# Killer Sprocket Bandit



## beermeupscotty (20/1/14)

This is pretty new but I'm wondering if anyone else has had any...





(not my pic)

I bought some this arvo from a bottle shop in Northcote (VIC) not knowing anything about the beer, except that Killer Sprocket's Amber Ale is delicious (on tap, at least), and that Sean Ryan (one of the makers) was a friendly fella when I contact him about the Amber Ale. The Bandit label read "10% peated malt" - which I knew nothing about (I've since read about it).

I'd have to say the Bandit tasted like smokey bacon (or what I presume smokey bacon tastes like). Unfortunately I don't like this flavour at all so I decided not to finish the bottle.

Anyone else had a taste of this? Thoughts?

Edit: Oops, should have put this in the "What's in the glass (commercial)" thread - can't delete now - sorry.


----------



## TimT (20/1/14)

Haven't had it. If it tastes like smokey bacon.... maybe good for cooking? Or good with a salty meaty savoury dish.


----------



## TimT (20/1/14)

I love the Amber Ale, which I'm told was only a limited release (damn it!)


----------



## SimoB (20/1/14)

I had it at the Ballarat beer festival. It was strong Smokey flavor for sure. I didn't hate it but I would struggle to finish a whole bottle too.

Sent from my HTC_PN071 using Tapatalk


----------



## beermeupscotty (20/1/14)

TimT said:


> I love the Amber Ale, which I'm told was only a limited release (damn it!)

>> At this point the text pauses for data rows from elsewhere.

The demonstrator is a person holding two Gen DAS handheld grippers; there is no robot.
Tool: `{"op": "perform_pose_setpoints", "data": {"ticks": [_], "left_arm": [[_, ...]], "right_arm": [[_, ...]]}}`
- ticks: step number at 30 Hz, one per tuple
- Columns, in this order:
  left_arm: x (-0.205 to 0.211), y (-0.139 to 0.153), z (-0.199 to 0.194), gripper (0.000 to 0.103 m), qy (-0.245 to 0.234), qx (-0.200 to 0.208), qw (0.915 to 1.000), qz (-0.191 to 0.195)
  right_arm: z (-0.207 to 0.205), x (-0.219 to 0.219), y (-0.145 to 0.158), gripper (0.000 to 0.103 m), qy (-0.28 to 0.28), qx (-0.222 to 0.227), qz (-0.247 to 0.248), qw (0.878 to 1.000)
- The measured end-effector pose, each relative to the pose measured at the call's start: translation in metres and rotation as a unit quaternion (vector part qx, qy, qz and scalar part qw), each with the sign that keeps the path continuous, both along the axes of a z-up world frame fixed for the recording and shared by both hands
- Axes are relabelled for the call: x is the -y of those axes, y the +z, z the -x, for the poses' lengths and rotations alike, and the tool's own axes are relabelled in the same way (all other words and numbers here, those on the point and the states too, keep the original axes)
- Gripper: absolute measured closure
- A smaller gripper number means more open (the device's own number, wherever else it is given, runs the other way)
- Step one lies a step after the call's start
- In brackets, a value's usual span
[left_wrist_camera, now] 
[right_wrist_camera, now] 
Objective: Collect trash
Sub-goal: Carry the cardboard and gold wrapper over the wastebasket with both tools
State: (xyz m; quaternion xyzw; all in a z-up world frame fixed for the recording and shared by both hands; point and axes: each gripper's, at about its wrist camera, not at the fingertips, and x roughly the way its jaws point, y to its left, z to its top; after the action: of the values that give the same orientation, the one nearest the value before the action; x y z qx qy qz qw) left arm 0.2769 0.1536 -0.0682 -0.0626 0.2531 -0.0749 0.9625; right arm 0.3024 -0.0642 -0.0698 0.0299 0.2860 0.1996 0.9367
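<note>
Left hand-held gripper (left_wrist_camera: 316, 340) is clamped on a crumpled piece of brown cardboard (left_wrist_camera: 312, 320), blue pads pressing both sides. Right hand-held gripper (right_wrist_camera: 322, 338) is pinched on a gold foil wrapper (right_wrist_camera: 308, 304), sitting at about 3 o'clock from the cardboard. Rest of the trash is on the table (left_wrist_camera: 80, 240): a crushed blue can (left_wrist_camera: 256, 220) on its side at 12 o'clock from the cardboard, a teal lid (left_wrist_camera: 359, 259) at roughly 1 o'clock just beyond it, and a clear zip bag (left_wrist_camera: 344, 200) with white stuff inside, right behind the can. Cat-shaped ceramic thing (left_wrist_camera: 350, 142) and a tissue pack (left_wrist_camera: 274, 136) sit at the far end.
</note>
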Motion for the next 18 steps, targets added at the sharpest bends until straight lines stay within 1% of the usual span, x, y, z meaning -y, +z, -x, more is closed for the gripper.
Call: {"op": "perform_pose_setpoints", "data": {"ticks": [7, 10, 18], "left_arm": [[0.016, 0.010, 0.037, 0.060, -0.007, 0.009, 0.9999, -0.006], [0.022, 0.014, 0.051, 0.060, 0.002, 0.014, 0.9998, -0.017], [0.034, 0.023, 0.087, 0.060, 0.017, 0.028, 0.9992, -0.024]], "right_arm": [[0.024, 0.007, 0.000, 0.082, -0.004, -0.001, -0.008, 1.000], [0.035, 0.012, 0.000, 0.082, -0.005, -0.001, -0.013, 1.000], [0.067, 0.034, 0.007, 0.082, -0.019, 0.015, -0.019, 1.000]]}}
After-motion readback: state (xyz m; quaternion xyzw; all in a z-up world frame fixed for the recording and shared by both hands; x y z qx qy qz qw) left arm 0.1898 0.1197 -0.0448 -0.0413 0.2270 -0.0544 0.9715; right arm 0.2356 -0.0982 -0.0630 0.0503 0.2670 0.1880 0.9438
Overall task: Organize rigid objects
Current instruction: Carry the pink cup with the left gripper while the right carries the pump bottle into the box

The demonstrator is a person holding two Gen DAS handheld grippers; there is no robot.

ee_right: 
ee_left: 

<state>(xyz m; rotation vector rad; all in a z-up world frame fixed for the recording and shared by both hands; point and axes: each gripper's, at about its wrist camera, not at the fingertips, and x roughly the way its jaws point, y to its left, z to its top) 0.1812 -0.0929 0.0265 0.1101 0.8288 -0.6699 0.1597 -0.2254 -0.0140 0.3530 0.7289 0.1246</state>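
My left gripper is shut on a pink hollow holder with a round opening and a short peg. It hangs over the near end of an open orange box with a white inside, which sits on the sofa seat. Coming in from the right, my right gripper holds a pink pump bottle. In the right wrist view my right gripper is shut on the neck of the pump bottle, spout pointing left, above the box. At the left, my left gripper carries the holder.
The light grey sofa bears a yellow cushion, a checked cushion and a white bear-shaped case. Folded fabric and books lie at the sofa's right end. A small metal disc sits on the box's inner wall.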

Yeah the Amber Ale was like dessert in a glass for me. Every sip was just mmmmmmmmmm so sweet and smooth with the caramelly toffee flavours. It's the main reason I went for the Bandit. I hadn't heard anything about it's release (being limited) but there was plenty in stock at Harvest Wine and Liquor on High Street, Northcote.


----------



## seanryan (24/1/14)

beermeupscotty said:


> Yeah the Amber Ale was like dessert in a glass for me. Every sip was just mmmmmmmmmm so sweet and smooth with the caramelly toffee flavours. It's the main reason I went for the Bandit. I hadn't heard anything about it's release (being limited) but there was plenty in stock at Harvest Wine and Liquor on High Street, Northcote.





TimT said:


> I love the Amber Ale, which I'm told was only a limited release (damn it!)


The Amber Ale is our year round release and the Bandit was a limited release. We still have not decided if we are putting Bandit on as a full time beer, people either love it or hate it, so we will wait and see how the demand goes. I think I will brew it again into 330ml bottles instead of the 500ml and see what the reaction is. [SIZE=11pt]But you can still get Amber Ale from all our usual stockists.[/SIZE]


----------



## TimT (24/1/14)

Grouse


----------



## beermeupscotty (24/1/14)

Good to get your input, Sean  Sorry I couldn't give a more positive response about the Bandit but it has a big and unique flavour which, like you say, means there's no fence-sitting in people's appreciation of it. Unfortunately it wasn't my cup of tea (or glass or beer).

Good to hear we won't be seeing the Amber Ale disappear (I hope it stays on tap at the Royal Standard). I might mention though, the 6-pack I bought at Harvest seems flat (but still tasty). Any idea if they're selling recent batches or oldies?


----------



## seanryan (24/1/14)

beermeupscotty said:


> Good to get your input, Sean  Sorry I couldn't give a more positive response about the Bandit but it has a big and unique flavour which, like you say, means there's no fence-sitting in people's appreciation of it. Unfortunately it wasn't my cup of tea (or glass or beer).
> 
> Good to hear we won't be seeing the Amber Ale disappear (I hope it stays on tap at the Royal Standard). I might mention though, the 6-pack I bought at Harvest seems flat (but still tasty). Any idea if they're selling recent batches or oldies?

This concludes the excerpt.